The idea has been around for at least 15 years. It is used by the small tech company Twilio, for example, to turn out 40 changes to its product every day. But it wasn’t until recently that this sort of employee organisation found its way into other industries or even into the technology departments of other companies.
“Folks want to talk about the Airbnb and Uber, but this is like when the assembly line showed up,” said Douglas Safford, Allstate’s vice president of technology innovation. “All the layers and specialisation are breaking down. Instead of a year, we want to put an idea in front of a customer in a week.”
Tech culture finding its way into other industries is nothing new. Decades ago, Intel’s founders tried to create an egalitarian culture where the chief executive sat among his employees, and everyone at the company shared in the risks and rewards through stock options.

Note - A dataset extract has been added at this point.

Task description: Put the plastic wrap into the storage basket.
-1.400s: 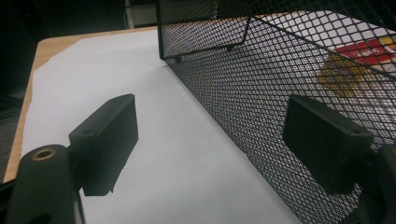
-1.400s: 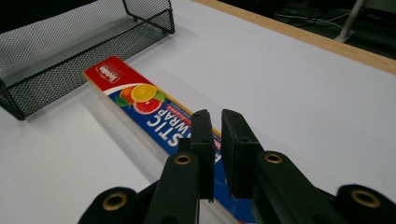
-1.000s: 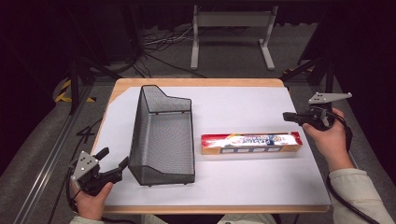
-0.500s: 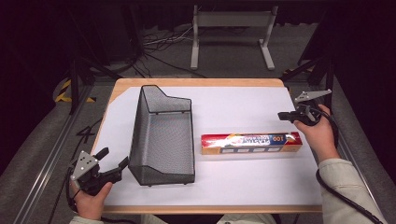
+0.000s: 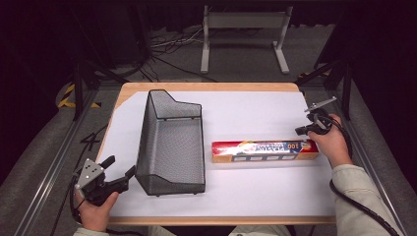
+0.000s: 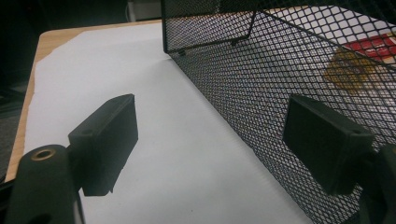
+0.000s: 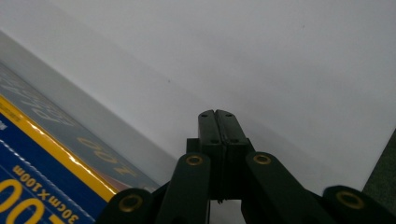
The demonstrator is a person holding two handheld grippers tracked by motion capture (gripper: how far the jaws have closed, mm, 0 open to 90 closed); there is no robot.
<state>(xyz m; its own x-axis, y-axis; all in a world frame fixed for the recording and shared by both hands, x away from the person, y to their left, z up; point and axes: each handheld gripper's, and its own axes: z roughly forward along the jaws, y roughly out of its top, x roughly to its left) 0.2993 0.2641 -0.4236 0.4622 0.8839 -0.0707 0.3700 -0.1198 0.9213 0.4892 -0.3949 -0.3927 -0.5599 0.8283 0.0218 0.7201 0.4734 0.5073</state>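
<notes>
Clenched with nothing between its jaws, the right gripper (image 5: 306,129) hovers just beside the right end of the long foil box (image 5: 264,150), which lies flat on the white table cover (image 5: 255,115) with its long axis running left to right, so the right hand (image 5: 333,143) is much the nearer one and would likely need to spread its jaws across the box's narrow width. Left gripper (image 5: 118,175), by contrast, rests released at the near left corner, its jaws wide apart close to the front corner of the black wire-mesh basket (image 5: 172,142). Glossy printed cardboard in red, blue and yellow makes the box rigid and square-edged, while the basket is a stiff open-topped mesh with one sloped end.
</notes>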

Now cloud computing — putting your data or your software on the servers of a giant data centre that is accessible through the internet — is having an outsize influence. Cloud computing (a technology) and agile computing (a management concept) have proved to be a strong combination for creating and tweaking products faster than the competition.
New technologies and the management ideas that come with them have always presented risks to rank-and-file workers. Email improved communications and helped do away with a layer of management that was responsible for that communication inside big companies. Global fibre networks tied the world together and made it easier for jobs to be outsourced to other countries. And automation and robotics have wiped out countless manufacturing jobs.